だから僕、開けちゃダメって事は知ってたんだけど、なんでそうなるのかまでは知らなかったんだよね。
「なるほど。オーブンの蓋を開ける事によって卵が収縮して、泡がつぶれてしまうのじゃな」
でもね、ロルフさんが僕の話を聞いて急にこんなこと言い出したもんだから、みんなびっくりしちゃったんだ。
「旦那様。それはどういう事なのでしょうか?」
「クラーク。これはどちらかというと、おぬしの専門分野であろうが」
ロルフさんはちょっとあきれたようなお顔でそう言うとね、ノートンさんにこう言ったんだ。
「柔らかく焼いてもらったオムレツも、資料に目を通しておる内にさめてしまえば硬くなるじゃろう? それと同じでこの菓子も急速に冷やすと硬くなり、せっかく作った白身の泡がつぶれてしまうのではないか?」
「なるほど。だからなるべくゆっくりと固まるよう、オーブンの中でゆっくり冷やすのですね」
ロルフさんのお話を聞いて、そうか! って頷くノートンさん。
そしてその後、
「もしかすると、このお菓子以外にも同じような調理をする事で柔らかくなるものがあるかも?」
ノートンさんはそう言うと、ふっとい両手を胸の前で組んで、う~んって考えこんじゃったんだ。
読んで頂いてありがとうございます。
わぁ、なんとびっくり、まさか今回もお菓子作りまで行かないなんて(棒読み)
まぁ今回の話は、初めからケーキ作りまで行かない事が解っていて追加したものなんですけどね。

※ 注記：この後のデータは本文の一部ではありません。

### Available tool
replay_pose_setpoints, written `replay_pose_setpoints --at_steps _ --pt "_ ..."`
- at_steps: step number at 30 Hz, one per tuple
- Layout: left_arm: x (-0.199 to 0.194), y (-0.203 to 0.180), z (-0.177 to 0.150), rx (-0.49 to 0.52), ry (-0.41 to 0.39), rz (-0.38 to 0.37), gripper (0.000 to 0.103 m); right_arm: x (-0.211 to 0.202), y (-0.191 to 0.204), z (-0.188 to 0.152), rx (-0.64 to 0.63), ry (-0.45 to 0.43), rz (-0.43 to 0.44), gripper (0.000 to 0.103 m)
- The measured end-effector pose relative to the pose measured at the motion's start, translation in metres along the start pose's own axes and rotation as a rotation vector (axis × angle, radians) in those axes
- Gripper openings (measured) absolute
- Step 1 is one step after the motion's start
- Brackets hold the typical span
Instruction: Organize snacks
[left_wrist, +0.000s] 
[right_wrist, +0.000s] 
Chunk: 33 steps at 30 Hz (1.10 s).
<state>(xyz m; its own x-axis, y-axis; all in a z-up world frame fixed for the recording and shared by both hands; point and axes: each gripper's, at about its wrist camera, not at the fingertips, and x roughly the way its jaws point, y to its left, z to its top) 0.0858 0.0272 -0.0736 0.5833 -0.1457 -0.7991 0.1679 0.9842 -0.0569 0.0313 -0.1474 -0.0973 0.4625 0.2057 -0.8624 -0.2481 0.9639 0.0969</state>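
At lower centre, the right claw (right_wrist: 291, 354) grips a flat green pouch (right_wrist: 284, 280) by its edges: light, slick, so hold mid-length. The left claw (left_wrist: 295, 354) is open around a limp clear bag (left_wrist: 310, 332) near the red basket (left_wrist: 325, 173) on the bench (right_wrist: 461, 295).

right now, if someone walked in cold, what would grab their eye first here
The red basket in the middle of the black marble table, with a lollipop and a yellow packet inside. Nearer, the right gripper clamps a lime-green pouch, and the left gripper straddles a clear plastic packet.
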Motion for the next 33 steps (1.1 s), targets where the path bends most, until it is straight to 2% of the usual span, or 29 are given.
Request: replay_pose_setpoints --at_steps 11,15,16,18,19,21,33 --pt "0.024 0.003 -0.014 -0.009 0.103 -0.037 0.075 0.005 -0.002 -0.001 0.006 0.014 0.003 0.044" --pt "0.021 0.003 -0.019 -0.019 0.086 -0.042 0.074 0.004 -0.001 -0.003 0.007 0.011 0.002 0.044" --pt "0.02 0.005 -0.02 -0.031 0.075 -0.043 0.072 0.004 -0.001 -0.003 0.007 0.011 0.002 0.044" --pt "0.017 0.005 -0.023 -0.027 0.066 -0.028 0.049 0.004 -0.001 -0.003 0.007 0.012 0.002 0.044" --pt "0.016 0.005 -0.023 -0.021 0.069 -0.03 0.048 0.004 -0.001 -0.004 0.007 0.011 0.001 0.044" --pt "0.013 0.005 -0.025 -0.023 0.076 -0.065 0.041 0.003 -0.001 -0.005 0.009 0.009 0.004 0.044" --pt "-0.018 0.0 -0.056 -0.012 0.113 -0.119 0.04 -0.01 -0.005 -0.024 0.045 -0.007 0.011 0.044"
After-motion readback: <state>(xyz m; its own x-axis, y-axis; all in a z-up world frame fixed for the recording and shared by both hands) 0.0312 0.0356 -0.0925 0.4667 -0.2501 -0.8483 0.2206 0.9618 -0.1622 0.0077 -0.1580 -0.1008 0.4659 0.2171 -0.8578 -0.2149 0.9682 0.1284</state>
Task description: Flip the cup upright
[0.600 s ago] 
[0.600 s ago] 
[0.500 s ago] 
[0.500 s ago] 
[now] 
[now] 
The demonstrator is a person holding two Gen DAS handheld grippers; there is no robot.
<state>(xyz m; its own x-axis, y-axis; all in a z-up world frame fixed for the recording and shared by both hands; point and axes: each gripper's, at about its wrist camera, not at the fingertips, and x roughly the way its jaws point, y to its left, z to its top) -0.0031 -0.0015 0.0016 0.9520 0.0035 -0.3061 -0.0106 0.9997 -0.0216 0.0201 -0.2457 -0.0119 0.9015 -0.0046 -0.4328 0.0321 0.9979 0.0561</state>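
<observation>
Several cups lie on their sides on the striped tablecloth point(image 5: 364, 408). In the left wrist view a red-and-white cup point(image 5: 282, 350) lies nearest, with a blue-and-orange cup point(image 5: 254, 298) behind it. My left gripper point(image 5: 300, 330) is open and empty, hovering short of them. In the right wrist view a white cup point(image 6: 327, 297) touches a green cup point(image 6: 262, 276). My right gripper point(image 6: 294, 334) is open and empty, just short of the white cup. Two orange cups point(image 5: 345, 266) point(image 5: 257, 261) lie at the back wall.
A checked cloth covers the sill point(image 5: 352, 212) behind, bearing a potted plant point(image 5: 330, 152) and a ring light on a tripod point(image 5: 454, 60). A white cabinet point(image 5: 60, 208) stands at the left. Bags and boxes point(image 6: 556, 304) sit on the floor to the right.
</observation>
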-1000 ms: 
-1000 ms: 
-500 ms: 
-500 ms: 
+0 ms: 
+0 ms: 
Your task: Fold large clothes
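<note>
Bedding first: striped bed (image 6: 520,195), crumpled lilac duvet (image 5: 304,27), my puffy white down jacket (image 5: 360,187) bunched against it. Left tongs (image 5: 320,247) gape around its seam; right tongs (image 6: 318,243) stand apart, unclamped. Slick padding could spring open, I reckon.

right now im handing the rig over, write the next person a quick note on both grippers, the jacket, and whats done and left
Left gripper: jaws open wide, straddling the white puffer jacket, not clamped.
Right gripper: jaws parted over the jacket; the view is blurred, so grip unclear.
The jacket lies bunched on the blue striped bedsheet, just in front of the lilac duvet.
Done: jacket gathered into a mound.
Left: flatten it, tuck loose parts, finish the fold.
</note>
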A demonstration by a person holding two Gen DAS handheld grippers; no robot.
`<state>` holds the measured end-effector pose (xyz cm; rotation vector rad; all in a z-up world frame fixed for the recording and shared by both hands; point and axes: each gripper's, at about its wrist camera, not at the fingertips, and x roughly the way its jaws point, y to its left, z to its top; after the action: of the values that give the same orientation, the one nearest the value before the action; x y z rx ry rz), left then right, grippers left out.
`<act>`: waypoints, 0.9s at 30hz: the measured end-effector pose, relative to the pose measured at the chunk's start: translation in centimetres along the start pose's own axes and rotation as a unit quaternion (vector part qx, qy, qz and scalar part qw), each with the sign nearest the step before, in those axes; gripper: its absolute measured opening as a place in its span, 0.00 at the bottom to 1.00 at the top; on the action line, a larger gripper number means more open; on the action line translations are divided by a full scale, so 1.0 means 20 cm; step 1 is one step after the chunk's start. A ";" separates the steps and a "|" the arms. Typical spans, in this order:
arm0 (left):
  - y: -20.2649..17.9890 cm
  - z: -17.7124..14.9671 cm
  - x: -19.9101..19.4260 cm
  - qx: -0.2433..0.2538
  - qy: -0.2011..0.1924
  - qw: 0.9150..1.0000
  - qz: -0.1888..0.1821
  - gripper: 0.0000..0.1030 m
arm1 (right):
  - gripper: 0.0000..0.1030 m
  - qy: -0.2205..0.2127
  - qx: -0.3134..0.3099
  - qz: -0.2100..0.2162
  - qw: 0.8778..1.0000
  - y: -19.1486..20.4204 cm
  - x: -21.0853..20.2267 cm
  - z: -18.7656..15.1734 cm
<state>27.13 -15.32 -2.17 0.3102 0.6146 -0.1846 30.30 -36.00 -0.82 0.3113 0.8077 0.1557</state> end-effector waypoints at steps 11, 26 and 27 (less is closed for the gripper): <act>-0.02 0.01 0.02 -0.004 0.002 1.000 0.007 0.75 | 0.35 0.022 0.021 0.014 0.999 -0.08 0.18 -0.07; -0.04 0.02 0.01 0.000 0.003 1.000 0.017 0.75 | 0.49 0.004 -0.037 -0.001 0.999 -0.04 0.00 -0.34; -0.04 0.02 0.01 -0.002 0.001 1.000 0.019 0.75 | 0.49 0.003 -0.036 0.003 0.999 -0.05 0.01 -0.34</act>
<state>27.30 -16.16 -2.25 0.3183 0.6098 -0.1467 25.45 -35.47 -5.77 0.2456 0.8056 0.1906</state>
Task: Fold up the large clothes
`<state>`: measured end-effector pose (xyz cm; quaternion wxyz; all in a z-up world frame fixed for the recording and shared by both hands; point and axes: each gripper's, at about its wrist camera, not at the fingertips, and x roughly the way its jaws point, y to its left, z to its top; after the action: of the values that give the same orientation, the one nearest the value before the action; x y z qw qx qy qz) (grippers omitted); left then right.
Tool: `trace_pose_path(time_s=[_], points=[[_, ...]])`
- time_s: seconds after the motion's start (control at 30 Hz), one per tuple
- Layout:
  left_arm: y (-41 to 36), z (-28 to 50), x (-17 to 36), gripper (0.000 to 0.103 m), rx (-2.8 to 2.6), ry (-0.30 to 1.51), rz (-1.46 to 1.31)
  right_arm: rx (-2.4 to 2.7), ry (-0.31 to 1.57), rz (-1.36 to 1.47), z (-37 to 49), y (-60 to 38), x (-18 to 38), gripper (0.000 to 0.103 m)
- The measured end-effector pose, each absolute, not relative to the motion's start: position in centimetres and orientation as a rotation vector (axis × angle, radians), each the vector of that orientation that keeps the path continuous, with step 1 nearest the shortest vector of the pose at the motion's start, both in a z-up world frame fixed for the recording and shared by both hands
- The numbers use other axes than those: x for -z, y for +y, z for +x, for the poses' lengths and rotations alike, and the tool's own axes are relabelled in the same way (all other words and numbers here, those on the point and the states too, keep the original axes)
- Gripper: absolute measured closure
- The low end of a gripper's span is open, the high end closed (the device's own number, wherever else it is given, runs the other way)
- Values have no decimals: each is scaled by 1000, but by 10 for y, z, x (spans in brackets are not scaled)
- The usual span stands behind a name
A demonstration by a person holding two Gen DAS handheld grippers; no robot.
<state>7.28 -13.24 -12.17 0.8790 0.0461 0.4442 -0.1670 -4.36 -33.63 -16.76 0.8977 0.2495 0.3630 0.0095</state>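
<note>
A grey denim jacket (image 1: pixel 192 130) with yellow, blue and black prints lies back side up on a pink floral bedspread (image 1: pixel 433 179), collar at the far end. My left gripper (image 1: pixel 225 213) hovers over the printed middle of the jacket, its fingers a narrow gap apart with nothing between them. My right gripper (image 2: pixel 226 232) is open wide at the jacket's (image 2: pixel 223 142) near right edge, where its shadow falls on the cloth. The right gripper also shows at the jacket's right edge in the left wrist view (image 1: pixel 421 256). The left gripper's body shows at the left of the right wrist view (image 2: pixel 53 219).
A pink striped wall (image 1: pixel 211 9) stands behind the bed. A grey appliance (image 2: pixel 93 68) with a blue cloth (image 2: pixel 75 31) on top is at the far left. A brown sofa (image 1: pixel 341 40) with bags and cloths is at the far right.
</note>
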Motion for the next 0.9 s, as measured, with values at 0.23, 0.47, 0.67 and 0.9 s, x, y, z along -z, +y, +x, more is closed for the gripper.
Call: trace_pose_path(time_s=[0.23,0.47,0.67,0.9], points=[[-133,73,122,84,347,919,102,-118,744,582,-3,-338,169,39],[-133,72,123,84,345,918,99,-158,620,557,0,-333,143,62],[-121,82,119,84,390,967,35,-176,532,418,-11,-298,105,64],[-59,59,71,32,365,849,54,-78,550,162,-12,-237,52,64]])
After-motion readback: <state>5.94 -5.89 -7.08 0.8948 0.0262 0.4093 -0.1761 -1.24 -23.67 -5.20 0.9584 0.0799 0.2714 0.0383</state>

ケーキに限らず、現代のお菓子と言うのは技術の結晶だったりします。
その中でもケーキと言うのはある意味芸術と言えるものであり、そこで使われている技術の一つだけとっても、この世界でなら社交の武器に使える程のものなのです。(プリッツ程度でもそうなのですから当然ですよね)
そう思ってこの話を追加したのですが、この一連のエピソードをロルフさんが領主に持っていくと大変な事になります。
その中でも特に生クリームなんかは、プリッツもどきよりももっと汎用性がある、それも甘味ですからねぇ。